Starting from the line that holds "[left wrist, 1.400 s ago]", output exactly each line through the end of the listing. Do not copy pictures.

START DATA

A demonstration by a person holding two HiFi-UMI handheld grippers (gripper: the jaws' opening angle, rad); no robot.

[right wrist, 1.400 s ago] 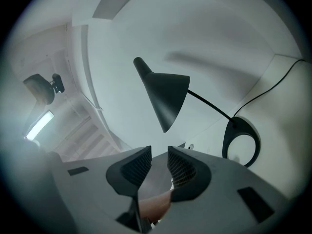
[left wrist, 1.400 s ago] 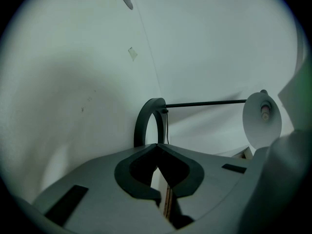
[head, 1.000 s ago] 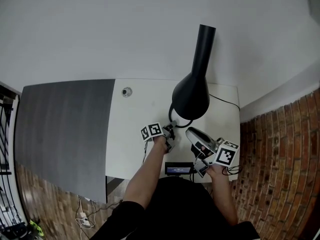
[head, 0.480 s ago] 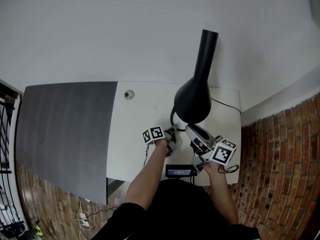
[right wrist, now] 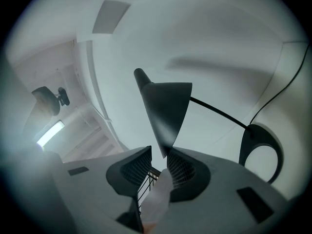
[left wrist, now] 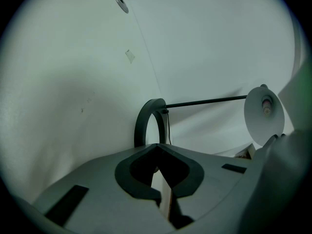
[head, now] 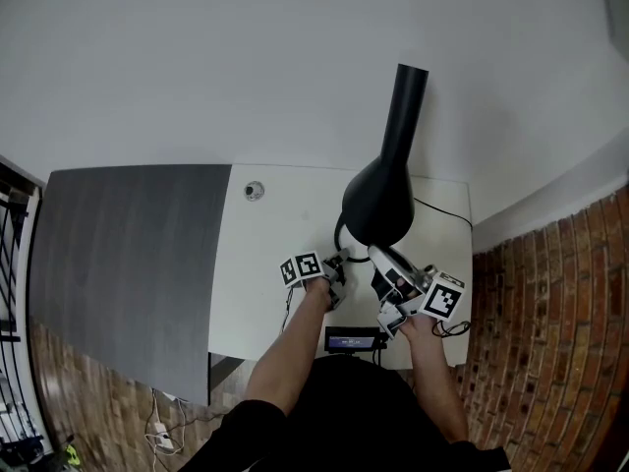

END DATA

* RESULT FOR THIS TASK *
[left wrist, 1.400 s ago] 
[head, 1.000 s ago] 
[head, 0.480 s ago] 
[right wrist, now] 
[left wrist, now] 
[head, now] 

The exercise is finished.